Mel Brooks said he would hire her as Gene Wilder’s lab assistant in Young Frankenstein, only if she spoke with a German accent.
“Cher had this German woman, Renata, making wigs, so I got the accent from her,” Garr once remembered.
That part launched her career into comedy, and opened up doors for roles in Mr. Mom with Michael Keaton, Out Cold with John Lithgow, and Mom and Dad Save the World. Michael Keaton mourned the loss of Garr in a tribute shared on Instagram Tuesday.
“This is a day I feared and knew was coming,” he wrote. “Forget about how great she was as an actress and comedienne. She was a wonderful woman. Not just greet to work with but great to be around.”
Keaton added, “And go back and watch her comedic work – Man, was she great!! RIP girl!!”
With more than over 150 acting appearances to her name, she earned acclaim on television too, working as Roberta Lincoln in Star Trek, Sgt. Phyllis Norton in the TV series McCloud, Good & Evil, and Women of the House.

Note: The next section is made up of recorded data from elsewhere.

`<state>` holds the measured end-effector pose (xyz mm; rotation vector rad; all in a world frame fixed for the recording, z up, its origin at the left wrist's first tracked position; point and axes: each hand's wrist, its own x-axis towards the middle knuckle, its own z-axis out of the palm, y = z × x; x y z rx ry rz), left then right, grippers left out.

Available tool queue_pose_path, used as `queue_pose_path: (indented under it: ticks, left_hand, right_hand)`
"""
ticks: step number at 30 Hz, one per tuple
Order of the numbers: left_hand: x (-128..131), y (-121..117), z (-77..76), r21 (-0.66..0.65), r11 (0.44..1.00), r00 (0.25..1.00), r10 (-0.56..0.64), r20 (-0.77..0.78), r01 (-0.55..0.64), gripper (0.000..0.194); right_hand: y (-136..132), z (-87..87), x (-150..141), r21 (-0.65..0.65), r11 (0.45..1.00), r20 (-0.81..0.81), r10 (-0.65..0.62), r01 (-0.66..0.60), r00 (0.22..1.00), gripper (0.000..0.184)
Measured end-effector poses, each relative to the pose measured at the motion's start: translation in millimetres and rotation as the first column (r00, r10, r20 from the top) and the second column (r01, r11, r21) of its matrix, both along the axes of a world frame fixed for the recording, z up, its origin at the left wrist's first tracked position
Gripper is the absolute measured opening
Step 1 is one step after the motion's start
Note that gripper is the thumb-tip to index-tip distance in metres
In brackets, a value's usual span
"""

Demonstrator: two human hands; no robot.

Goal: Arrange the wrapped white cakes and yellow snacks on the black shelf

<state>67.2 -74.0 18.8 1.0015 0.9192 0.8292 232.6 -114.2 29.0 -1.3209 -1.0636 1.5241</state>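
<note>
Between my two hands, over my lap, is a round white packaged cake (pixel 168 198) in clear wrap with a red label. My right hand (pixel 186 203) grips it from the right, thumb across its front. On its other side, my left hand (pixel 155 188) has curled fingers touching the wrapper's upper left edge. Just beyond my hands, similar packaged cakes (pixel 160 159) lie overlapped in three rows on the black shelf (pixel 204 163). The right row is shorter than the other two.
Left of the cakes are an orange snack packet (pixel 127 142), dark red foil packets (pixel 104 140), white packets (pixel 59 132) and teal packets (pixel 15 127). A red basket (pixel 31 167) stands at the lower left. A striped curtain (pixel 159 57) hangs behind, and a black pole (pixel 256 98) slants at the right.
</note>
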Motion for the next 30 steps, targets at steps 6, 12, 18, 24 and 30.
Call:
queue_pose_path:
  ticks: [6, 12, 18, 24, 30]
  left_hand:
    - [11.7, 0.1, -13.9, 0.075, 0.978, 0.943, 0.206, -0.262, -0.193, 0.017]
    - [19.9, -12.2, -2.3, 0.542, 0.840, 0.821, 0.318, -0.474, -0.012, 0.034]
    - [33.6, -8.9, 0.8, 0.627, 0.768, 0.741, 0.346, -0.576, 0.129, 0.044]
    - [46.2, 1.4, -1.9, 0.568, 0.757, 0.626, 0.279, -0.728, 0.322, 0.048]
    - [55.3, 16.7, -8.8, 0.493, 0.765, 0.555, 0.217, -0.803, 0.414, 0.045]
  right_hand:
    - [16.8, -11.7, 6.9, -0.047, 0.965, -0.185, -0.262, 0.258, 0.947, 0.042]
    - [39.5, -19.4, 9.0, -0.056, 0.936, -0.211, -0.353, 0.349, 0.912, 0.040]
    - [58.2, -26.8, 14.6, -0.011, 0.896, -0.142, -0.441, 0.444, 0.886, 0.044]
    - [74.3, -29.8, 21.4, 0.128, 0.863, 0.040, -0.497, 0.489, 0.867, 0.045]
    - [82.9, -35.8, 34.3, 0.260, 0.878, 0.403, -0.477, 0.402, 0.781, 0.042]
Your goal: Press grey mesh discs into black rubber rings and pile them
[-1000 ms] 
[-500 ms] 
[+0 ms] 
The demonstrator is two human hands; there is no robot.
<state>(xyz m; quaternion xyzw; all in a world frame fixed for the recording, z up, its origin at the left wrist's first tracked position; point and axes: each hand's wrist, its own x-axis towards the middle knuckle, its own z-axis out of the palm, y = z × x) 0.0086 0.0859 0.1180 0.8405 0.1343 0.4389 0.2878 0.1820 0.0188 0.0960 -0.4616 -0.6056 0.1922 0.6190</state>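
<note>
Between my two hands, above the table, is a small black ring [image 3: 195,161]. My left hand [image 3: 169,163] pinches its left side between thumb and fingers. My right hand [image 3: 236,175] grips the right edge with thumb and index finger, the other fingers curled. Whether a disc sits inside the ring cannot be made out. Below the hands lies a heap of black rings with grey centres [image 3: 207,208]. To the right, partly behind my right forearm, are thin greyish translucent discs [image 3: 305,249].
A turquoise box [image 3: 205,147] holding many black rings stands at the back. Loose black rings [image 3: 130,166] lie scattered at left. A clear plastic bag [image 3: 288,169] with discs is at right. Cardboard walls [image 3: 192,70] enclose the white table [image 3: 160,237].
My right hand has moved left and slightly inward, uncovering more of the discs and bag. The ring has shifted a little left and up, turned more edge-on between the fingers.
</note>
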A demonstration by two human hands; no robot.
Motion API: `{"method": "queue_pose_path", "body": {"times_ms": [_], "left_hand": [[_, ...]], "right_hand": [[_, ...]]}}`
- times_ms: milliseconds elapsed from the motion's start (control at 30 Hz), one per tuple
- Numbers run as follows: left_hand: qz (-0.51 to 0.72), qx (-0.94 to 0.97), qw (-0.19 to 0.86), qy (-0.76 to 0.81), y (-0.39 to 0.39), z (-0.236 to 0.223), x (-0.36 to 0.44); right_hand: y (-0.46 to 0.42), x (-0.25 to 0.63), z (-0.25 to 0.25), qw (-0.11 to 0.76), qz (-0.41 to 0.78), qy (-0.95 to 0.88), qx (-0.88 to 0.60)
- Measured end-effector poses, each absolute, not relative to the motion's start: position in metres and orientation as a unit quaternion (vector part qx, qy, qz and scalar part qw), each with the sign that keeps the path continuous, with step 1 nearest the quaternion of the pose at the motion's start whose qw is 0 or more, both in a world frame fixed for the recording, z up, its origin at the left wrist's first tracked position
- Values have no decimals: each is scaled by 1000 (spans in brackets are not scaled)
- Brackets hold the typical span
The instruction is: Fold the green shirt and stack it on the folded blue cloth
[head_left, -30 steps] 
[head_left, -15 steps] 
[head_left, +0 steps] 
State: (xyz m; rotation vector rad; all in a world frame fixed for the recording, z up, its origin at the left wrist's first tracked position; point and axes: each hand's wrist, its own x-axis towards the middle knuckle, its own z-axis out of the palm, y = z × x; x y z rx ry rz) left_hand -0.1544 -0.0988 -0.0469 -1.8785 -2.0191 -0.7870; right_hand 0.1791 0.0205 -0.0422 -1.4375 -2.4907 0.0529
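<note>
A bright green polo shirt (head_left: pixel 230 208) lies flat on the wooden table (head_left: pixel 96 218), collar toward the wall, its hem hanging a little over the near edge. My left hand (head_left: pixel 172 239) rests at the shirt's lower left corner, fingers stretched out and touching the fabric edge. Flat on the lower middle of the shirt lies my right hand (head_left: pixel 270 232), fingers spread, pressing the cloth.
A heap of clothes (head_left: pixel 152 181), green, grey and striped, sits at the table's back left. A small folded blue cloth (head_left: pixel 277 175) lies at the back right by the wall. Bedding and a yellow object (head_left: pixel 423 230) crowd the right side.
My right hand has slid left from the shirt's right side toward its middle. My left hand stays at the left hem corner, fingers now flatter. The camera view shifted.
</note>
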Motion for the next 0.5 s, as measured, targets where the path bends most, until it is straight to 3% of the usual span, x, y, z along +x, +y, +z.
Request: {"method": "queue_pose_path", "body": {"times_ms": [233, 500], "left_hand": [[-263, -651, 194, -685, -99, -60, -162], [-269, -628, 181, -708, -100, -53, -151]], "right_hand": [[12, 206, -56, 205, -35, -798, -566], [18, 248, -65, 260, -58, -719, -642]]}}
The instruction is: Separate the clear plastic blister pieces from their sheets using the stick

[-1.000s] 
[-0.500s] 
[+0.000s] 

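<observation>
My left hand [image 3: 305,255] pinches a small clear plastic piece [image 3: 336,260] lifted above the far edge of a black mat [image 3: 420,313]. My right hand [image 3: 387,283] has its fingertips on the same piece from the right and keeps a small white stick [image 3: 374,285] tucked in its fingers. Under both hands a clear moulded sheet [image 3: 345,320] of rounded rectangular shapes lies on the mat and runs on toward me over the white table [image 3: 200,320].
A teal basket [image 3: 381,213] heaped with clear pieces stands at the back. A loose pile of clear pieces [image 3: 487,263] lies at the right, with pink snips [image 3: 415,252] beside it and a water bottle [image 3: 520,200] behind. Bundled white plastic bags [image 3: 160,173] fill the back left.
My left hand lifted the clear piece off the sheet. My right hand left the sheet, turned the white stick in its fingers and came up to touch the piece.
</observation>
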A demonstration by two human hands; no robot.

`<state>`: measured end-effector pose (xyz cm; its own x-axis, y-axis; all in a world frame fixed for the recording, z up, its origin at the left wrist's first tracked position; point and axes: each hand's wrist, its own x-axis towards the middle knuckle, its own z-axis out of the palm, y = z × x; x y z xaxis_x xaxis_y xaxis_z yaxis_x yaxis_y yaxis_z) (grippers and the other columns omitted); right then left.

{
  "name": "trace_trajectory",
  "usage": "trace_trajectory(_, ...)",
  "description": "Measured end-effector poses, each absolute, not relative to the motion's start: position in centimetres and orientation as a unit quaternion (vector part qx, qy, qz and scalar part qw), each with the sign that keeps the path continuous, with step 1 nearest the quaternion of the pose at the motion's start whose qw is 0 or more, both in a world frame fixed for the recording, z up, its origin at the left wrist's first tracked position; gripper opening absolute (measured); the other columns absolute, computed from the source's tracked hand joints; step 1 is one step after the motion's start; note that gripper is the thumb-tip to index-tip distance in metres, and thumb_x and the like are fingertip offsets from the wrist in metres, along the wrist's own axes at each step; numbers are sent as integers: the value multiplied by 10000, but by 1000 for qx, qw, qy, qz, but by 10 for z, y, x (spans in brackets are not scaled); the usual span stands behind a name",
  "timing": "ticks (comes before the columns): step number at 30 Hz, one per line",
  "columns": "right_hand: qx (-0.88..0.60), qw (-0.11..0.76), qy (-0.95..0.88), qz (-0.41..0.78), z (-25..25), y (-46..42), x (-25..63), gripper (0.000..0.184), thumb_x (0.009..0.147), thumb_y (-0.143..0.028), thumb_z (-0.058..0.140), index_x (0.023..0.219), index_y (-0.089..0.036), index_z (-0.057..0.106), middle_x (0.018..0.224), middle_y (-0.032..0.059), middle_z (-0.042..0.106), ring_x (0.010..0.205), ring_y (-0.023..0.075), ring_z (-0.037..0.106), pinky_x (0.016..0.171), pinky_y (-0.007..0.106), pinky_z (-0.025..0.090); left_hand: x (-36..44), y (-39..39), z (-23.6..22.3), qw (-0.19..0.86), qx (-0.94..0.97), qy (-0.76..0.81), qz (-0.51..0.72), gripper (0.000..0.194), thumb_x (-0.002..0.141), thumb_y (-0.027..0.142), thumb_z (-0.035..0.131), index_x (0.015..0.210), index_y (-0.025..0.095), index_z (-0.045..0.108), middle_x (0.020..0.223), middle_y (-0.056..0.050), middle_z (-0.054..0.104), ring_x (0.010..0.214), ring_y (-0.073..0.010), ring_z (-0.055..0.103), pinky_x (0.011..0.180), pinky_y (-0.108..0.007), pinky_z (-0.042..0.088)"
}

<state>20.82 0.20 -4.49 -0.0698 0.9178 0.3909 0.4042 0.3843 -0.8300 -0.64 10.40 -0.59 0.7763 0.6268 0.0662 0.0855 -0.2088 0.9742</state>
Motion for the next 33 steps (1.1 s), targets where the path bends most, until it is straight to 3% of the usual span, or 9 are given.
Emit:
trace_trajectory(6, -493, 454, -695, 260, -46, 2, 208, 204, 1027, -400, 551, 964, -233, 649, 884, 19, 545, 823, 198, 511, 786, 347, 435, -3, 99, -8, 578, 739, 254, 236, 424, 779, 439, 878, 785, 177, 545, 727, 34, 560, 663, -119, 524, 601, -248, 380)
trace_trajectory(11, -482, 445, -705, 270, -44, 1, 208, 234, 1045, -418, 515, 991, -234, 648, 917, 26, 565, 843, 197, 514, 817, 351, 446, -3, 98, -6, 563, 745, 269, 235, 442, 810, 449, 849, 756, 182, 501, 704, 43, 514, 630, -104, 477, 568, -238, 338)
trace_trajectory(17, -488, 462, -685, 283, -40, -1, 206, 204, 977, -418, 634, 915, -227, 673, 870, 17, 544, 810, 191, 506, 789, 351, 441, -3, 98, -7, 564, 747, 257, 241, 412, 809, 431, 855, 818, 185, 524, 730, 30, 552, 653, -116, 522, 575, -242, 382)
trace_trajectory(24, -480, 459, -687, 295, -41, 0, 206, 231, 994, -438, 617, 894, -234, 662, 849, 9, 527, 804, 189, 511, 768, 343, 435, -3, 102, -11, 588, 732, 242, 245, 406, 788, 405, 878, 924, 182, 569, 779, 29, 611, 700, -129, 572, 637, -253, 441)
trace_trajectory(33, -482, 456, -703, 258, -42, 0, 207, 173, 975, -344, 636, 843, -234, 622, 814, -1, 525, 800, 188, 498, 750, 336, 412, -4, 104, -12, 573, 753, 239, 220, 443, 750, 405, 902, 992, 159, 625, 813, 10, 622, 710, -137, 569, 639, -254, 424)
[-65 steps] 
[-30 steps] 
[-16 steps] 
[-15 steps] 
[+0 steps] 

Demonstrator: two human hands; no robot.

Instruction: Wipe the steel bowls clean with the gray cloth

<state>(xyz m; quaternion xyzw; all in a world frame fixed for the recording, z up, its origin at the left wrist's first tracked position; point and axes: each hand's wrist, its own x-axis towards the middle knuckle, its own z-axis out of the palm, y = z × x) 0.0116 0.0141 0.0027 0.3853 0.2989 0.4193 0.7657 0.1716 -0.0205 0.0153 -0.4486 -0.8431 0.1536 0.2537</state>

In 2002, Garr revealed her multiple sclerosis diagnosis and survived an emergency brain aneurysm surgery four years later. Soon after, she became a spokeswoman for the National Multiple Sclerosis Society, and would often give speeches at gatherings in the United States and Canada.
Furthermore, she shared details of her diagnosis in her 2005 autobiography, Speedbumps: Flooring It Through Hollywood.
“My body had a trick or two up its sleeve,” Garr wrote. “A stumble here, a tingling finger there. I was trained as a dancer and knew better than to indulge the random aches and pains that visited now and then. Being a successful Hollywood actress may be challenging, but little did I know that the very body that had always been my calling card would betray me.”